Les Israélites se conformèrent aux ordres de Moïse ; et, la nuit du quatorzième jour, tous les premiers nés des Égyptiens, depuis le fils du roi jusqu’à celui du plus pauvre pâtre, furent frappés de mort.

Toute l’Égypte jeta un cri de douleur : Pharaon, consterné, appela Moïse et Aaron ides conjura de prier le Seigneur pour lui, et permit au peuple d’Israël d’aller dans le désert[3].

Ce fut ainsi que les Israélites, au nombre de six cent mille hommes de pied, sans les enfants,sortirent d’Égypte, sous la conduite des deux prophètes, avec leurs serviteurs, leurs biens, leurs troupeaux, et emportant, comme il leur avait été prédit, tous les riches présents obtenus des Égyptiens. Moïse était alors âgé de quatre-vingts ans. Les voyages du peuple hébreu dans le pays de Chanaan et sa captivité avaient duré l’espace de quatre cent trente années.

Moïse, selon les ordres de Dieu, ne conduisit point son peuple directement dans le pays des Philistins, parce qu’il craignait qu’au sortir d’un si long esclavage, les guerres sanglantes qu’il aurait à soutenir ne lui fissent perdre le courage, méconnaître le Seigneur, et regretter l’humiliante tranquillité de sa servitude. Il résolut de leur faire traverser le désert et de les y tenir assez longtemps pour les former à l’indépendance, pour les affermir dans le vrai culte, et pour les accoutumer à la législation qu’il leur voulait donner. Il marcha, en conséquence, de Ramsez à Socoth et de là sur les bords de la mer Rouge, portant avec lui les os de Joseph, selon la promesse qui en avait été faite à ce patriarche. L’armée était précédée le jour par une colonie de nuées, et la nuit par une colonne de feu, Dieu voulant ainsi guider les Hébreux, pour dissiper leur frayeur et les rendre dociles aux ordres de son prophète.
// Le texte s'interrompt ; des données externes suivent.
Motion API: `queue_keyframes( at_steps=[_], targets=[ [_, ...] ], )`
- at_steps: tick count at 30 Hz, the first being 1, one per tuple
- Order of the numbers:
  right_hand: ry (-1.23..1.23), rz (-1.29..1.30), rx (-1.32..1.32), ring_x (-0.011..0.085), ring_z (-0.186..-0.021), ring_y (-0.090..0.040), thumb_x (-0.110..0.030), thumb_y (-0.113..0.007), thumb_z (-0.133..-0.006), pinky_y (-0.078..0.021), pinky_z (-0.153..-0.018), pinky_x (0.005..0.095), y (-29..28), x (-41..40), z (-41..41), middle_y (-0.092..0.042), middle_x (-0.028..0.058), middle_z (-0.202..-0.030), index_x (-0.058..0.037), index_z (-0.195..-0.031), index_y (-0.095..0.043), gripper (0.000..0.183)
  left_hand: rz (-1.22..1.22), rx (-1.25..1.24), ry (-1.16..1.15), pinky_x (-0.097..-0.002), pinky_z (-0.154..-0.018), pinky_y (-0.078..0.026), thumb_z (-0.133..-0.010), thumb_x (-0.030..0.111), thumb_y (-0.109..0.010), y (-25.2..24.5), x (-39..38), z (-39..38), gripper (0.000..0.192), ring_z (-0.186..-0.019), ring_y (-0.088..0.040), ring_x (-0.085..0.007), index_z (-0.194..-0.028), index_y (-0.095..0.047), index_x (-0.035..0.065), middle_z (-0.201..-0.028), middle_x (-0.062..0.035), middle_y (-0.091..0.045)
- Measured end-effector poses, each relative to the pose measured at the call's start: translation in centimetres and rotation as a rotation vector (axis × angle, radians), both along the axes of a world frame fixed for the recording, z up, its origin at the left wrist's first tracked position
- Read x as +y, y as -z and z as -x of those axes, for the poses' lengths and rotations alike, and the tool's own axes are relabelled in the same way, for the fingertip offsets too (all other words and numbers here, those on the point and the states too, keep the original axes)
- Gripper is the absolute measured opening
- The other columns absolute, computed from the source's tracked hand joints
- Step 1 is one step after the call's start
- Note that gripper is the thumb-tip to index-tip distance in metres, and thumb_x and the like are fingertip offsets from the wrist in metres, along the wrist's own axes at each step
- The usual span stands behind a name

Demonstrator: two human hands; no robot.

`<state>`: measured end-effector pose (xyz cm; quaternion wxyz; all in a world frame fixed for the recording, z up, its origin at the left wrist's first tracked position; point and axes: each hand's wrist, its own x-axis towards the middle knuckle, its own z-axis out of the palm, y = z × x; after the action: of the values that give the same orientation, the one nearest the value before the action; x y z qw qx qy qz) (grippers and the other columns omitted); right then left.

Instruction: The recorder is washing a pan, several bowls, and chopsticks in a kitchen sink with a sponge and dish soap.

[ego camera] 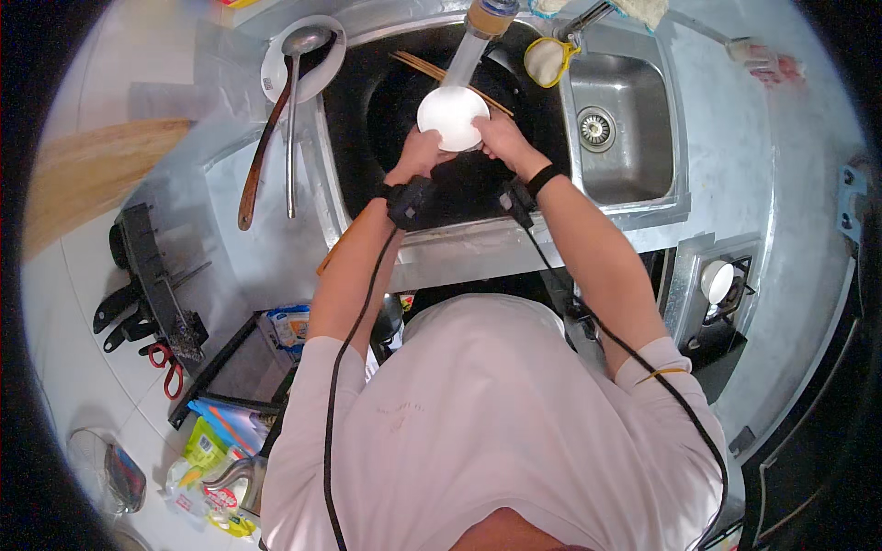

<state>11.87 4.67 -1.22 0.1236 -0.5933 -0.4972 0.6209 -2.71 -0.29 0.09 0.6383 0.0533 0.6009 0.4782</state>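
Observation:
Both of my hands hold a small white dish [453,116] over the dark sink basin [441,196]. My left hand [418,153] grips its lower left edge, and my right hand [508,140] has its right edge. Just above the dish a clear column [465,60], water or a tube, comes down from a tap head [490,19]. Several wooden chopsticks [422,67] slant across the basin behind the dish, which partly covers them. A dark round shape, perhaps a wok, shows within the basin.
On the left, a metal ladle [292,124] and a wooden-handled utensil [256,172] rest on a white plate [273,63]. A yellow-rimmed scrubber [549,60] hangs beside the steel sink [623,165]. A white bowl [718,281] sits on the gas stove [734,303]. Knives [117,303] hang at far left.

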Motion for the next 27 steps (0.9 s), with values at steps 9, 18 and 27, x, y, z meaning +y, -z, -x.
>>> queue_keyframes(
  at_steps=[9,18,27],
  targets=[
    [0.299,0.256,0.182,0.0156,-0.058,-0.058,-0.026,-0.054,-0.081,-0.0441,-0.048,0.0285,0.2,-3.3,2.2,-0.062,0.0084,-0.074,0.0025,-0.092,-0.059,0.031,-0.231,0.574,0.177,-0.0363,-0.083,-0.049,-0.077,0.006,-0.043,7.0,-0.8,-1.3,0.043,-0.101,-0.057,-0.0305,-0.118,-0.044,-0.0049,-0.110,-0.0173,-0.057],
    [0.524,-0.030,0.166,0.0180,-0.057,-0.061,-0.015,-0.045,-0.083,-0.0487,-0.046,0.0330,-2.1,-3.1,3.2,-0.062,0.0136,-0.076,0.0064,-0.098,-0.058,0.029,-0.056,0.104,-0.207,-0.0308,-0.055,-0.051,-0.080,0.005,-0.043,5.4,1.1,-4.7,0.041,-0.069,-0.061,-0.0236,-0.120,-0.045,0.0030,-0.100,-0.0141,-0.059],
    [0.167,0.147,0.124,0.0151,-0.061,-0.058,-0.026,-0.050,-0.085,-0.0477,-0.050,0.0271,-2.7,-0.2,0.4,-0.062,0.0082,-0.081,-0.0008,-0.105,-0.056,0.032,-0.156,0.087,-0.070,-0.0304,-0.048,-0.048,-0.077,0.008,-0.042,1.8,1.6,-0.4,0.040,-0.067,-0.061,-0.0202,-0.115,-0.045,-0.0001,-0.094,-0.0135,-0.059]
  ],
)
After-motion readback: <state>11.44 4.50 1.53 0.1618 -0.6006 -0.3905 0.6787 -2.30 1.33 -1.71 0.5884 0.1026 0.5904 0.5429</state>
Moïse leur ordonna de manger, pendant sept jours, les pains sans levain qu’ils avaient préparés et les agneaux qu’ils avaient tués, sans en rien laisser. Il leur défendit d’admettre à ce repas, nommé depuis la Pâque, aucun étranger, à moins qu’il ne se fit circoncire ; et il leur ordonna de consacrer à Dieu tous les premiers nés, des hommes et des animaux, pour conserver à jamais la mémoire des miracles faits pour terminer leur captivité. Depuis ce temps cette consécration a toujours eu lieu, et les Hébreux ont toujours été obligés de racheter leurs premiers nés et ceux des animaux qu’ils voulaient garder.

Après le départ des Israélites, Pharaon se repentit de leur avoir rendu la liberté. Furieux de perdre un si grand nombre d’ouvriers et d’esclaves, il rassembla tous ses soldats et ses chariots de guerre et poursuivit lui-même les hébreux à la tête de son armée.
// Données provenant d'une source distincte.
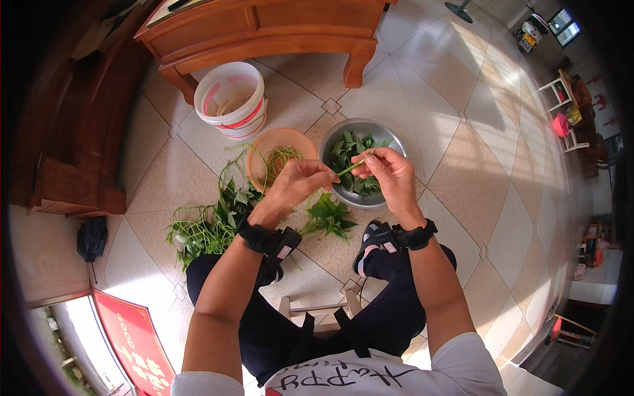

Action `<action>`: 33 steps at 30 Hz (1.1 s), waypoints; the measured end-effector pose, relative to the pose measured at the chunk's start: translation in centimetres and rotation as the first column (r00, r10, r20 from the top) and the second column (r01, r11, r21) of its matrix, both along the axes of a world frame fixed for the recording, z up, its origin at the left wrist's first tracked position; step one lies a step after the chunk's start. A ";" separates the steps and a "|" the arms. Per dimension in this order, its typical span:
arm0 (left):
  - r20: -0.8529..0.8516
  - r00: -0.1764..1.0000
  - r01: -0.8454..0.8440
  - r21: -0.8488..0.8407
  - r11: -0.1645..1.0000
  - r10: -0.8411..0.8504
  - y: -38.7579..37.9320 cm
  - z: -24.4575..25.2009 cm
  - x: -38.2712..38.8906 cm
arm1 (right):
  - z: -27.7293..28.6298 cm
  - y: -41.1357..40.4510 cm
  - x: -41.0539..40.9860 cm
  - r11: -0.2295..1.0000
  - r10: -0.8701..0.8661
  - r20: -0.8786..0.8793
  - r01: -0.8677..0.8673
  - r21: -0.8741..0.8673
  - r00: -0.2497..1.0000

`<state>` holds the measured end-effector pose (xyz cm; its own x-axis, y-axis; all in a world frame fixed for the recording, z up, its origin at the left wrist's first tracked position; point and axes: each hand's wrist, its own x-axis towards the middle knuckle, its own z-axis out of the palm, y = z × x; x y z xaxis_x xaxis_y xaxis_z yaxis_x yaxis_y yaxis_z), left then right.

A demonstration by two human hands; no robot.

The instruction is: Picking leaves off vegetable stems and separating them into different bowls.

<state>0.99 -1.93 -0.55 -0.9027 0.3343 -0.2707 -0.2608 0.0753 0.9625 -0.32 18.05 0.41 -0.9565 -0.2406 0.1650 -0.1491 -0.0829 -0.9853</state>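
Note:
A thin green stem (350,169) is stretched between my two hands, above the near-left rim of a metal bowl (369,204). My left hand (303,179) pinches its lower end, while my right hand (391,173) pinches the upper end over the bowl. Green leaves (352,148) lie inside that bowl, partly covered by my right hand. Left of it, an orange plastic basket (260,143) holds several stripped stems (283,159). A leafy sprig (329,216) rests on the tiles below my hands. A larger heap of leafy vines (213,227) lies by my left knee.
A white plastic bucket (230,91) stands behind the basket, near the leg of a wooden table (277,29). A wooden cabinet (81,183) is at the left, with a folded dark umbrella (92,239) beside it. A red doormat (131,341) lies at the lower left.

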 end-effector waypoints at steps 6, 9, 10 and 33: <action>0.002 0.999 -0.039 0.000 0.999 0.039 -0.2 0.0 -0.1 | -0.5 0.8 -0.5 0.985 -0.071 0.065 0.080 -0.150 0.995; -0.018 0.999 -0.047 0.035 0.998 0.048 -0.2 0.4 0.0 | -0.2 1.1 -0.7 0.974 -0.105 0.082 0.119 -0.194 0.991; -0.018 0.999 -0.047 0.035 0.998 0.047 -0.2 0.5 0.1 | -0.2 1.2 -0.8 0.966 -0.114 0.110 0.136 -0.218 0.987; -0.329 0.944 0.211 0.544 0.812 -0.025 -0.1 1.5 0.3 | -0.6 1.8 -0.9 0.903 0.078 0.422 0.115 -0.413 0.903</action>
<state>1.26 -2.07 0.97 -0.8502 0.4523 0.2696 0.0136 -0.4929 0.8700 -1.27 19.89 -0.17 -0.9598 -0.2221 -0.1715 0.2633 -0.5020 -0.8238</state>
Dès que les Israélites aperçurent ces troupes, ils éclatèrent en plaintes contre Moïse lui demandant s’il n’y avait pas assez de sépulcres pour eux en Égypte ; et pourquoi il les avait emmenés si loin pour les faire tous périr le même jour. Moïse les rassura en leur promettant de nouveaux miracles. La colonne de nuées qui les précédait se plaça derrière eux, entre Israël et Pharaon : elle était obscure du côté des Égyptiens, et lumineuse du côté des Hébreux. Moïse, ayant pris les ordres du Seigneur, étendit sa verge sur la mer Rouge, qui s’ouvrit : les eaux se séparèrent et tout le peuple d’Israël traversa la mer à pied sec, entre ses eaux, comme entre deux murailles[4].

Lorsque l’armée israélite fut sur l’autre rive, elle vit l’armée égyptienne qui la suivait par ce même chemin ouvert pour elle au milieu des eaux. Mais Moïse ayant étendu une seconde fois sa verge sur la mer, les vagues se précipitèrent avec furie les unes sur les autres et l’armée entière des Égyptiens s’engloutit dans les flots avec son monarque.
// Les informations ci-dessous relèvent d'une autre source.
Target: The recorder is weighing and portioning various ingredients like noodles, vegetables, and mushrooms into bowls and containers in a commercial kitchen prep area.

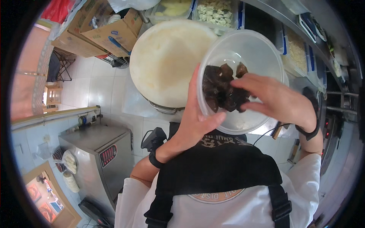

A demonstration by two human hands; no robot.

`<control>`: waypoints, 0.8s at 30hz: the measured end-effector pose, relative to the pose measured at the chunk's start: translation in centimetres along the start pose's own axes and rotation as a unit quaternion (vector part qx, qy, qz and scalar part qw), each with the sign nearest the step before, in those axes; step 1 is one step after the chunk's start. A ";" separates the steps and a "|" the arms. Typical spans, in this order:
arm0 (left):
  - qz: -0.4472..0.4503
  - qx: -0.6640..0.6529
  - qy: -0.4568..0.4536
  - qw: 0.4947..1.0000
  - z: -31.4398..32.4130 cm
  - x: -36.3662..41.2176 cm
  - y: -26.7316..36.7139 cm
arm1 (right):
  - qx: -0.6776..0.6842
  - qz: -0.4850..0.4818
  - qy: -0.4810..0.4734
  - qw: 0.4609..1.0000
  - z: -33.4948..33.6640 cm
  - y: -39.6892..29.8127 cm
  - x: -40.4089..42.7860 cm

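Observation:
My left hand (pixel 199 116) grips the near left rim of a round translucent plastic tub (pixel 253 54), its thumb over the edge. The tub is tilted, and dark brown, wet-looking pieces, like wood ear mushroom (pixel 225 88), lie against its left side. My right hand (pixel 265 97) reaches into the tub from the right, thumb and fingers spread at the pieces; whether it pinches any is unclear. Under and left of the tub is a thick round whitish chopping board (pixel 171 62) on the steel table.
Lidded-style boxes of cut white food (pixel 215 12) and pale yellow slices (pixel 172 8) stand beyond the board, another of shredded food (pixel 297 52) at right. Cardboard boxes (pixel 111 31) sit at upper left. A wooden handle (pixel 276 131) shows at the table's near edge. A steel cabinet (pixel 97 142) stands lower left.

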State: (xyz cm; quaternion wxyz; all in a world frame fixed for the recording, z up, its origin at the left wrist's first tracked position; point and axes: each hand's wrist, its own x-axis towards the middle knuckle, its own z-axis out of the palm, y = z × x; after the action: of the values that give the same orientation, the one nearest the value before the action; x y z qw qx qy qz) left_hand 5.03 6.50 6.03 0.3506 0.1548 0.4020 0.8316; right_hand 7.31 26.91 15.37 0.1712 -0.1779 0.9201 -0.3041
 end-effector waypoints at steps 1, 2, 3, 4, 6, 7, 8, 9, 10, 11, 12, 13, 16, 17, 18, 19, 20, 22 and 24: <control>-0.017 -0.017 0.014 1.000 0.0 -0.1 0.3 | 0.036 -0.023 0.004 0.999 0.1 -0.4 0.1; -0.034 -0.035 0.018 0.999 0.5 0.1 0.3 | 0.030 -0.017 0.013 0.999 0.0 -0.4 -0.5; -0.031 -0.032 0.003 0.999 0.4 0.3 0.0 | -0.004 -0.013 0.084 0.996 0.4 -0.2 -1.1; -0.039 0.010 0.013 0.999 0.1 0.1 -0.6 | -0.039 -0.007 0.157 0.987 1.1 0.2 -1.8; -0.057 0.048 -0.016 0.997 0.4 0.7 -2.0 | -0.083 0.039 0.180 0.979 4.5 2.2 -3.7; -0.082 0.068 -0.046 0.993 -0.1 0.9 -2.8 | -0.062 0.086 0.134 0.985 6.1 2.3 -4.3; -0.113 0.060 -0.056 0.990 -0.4 0.5 -3.6 | -0.030 0.130 0.091 0.987 7.9 2.2 -4.5; -0.141 0.051 -0.064 0.987 -1.8 -0.4 -4.9 | -0.004 0.156 0.099 0.983 10.0 2.1 -4.6; -0.191 0.003 -0.072 0.979 -0.8 -0.8 -4.7 | 0.026 0.188 0.108 0.976 12.1 2.1 -5.4; -0.221 -0.006 -0.086 0.971 -1.1 -1.7 -5.6 | 0.053 0.210 0.141 0.966 14.2 1.7 -6.4; -0.237 -0.002 -0.121 0.964 -0.6 -2.1 -6.0 | 0.080 0.227 0.172 0.955 15.6 1.2 -7.7; -0.293 0.004 -0.137 0.946 0.1 -2.4 -6.7 | 0.079 0.256 0.195 0.944 16.4 0.5 -9.6; -0.405 0.031 -0.214 0.888 3.0 -3.7 -10.0 | 0.195 0.261 0.356 0.876 20.6 -2.4 -15.5; -0.427 0.041 -0.238 0.871 4.3 -4.3 -11.3 | 0.110 0.336 0.418 0.837 22.7 -3.8 -17.6; -0.450 0.053 -0.264 0.851 5.7 -5.3 -12.6 | 0.026 0.413 0.469 0.780 25.0 -5.4 -19.6; -0.473 0.066 -0.302 0.825 7.2 -6.4 -13.9 | 0.027 0.446 0.493 0.746 27.2 -6.6 -21.5; -0.486 0.083 -0.333 0.804 8.9 -7.8 -15.2 | 0.047 0.507 0.432 0.744 29.5 -8.0 -23.4; -0.516 0.109 -0.399 0.750 13.0 -11.4 -17.5 | 0.084 0.591 0.391 0.701 33.4 -11.1 -27.3; -0.539 0.117 -0.447 0.704 16.3 -15.8 -20.5 | 0.157 0.607 0.387 0.676 38.0 -14.0 -31.1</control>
State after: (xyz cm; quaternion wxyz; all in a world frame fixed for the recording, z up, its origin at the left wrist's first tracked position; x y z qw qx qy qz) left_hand 34.40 13.27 0.71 0.8568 0.3051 0.3066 0.2806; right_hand 53.81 10.80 1.74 -0.0284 0.5829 0.7486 -0.3147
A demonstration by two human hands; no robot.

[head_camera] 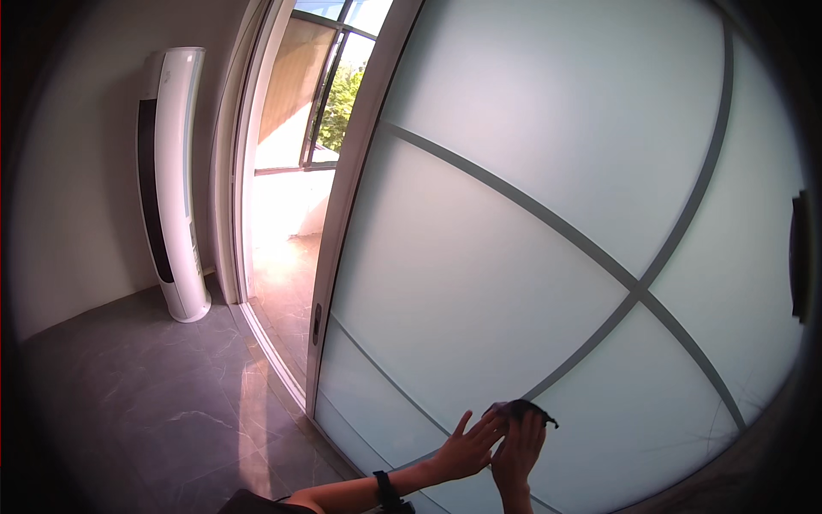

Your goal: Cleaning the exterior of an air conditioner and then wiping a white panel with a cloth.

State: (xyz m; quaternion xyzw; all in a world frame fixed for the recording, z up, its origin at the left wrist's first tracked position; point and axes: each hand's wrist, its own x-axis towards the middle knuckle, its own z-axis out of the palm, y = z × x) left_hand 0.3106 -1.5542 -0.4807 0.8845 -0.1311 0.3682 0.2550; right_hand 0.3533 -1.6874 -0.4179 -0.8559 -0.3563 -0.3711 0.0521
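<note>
Both of my hands are raised side by side at the lower middle, in front of a frosted glass sliding door panel [514, 283]. A small dark item [528, 408], perhaps a cloth, lies against the glass under my fingertips. My right hand [519, 443] presses on it with fingers together and pointing up. Touching its left edge are the fingers of my left hand [467, 446], its thumb spread away. A black band is on my left wrist. Whether either hand grips the item, or only presses it flat, cannot be seen.
At the left, a white floor-standing air conditioner [183, 186] stands by the wall. Beside it is the open doorway, with a floor track [273, 356] and a window beyond. The door's edge frame [347, 193] has a recessed handle [316, 324]. Grey tiles [160, 411] cover the floor.
</note>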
Moïse célébra cette victoire par un cantique que Marie, sa sœur, et les femmes israélites chantaient en dansant au son des instruments. Quelques phrases suffiront ici pour donner une juste idée de l’esprit de ce temps, et de la poésie de Moïse : Chantons des hymnes au Seigneur, parce qu’il a fait éclater sa grandeur et sa gloire, et qu’il a précipité dans la mer le cheval et le cavalier. Le Seigneur est ma force et le sujet de mes louanges, parce qu’il est devenu mon sauveur : c’est lui qui est mon Dieu et je publierai sa gloire. Il est le Dieu de mon père, et je révélerai sa grandeur. Le Seigneur apparu comme un guerrier son nom est le Tout-Puissant. Il a fait tomber dans la mer les chariots de Pharaon et son armée. Les plus grands d’entre ces princes ont été submergés dans la mer Rouge ; ils ont été ensevelis dans les abîmes ; ils sont tombés comme une pierre au fond des eaux. Votre droite, Seigneur, s’est signalée et a fait éclater sa force ; votre droite, Seigneur, a frappé l’ennemi de votre peuple ; et vous avez renversé votre adversaire par la grandeur de votre puissance et de votre gloire ; vous avez envoyé le feu de votre colère qui les a dévorés comme la paille.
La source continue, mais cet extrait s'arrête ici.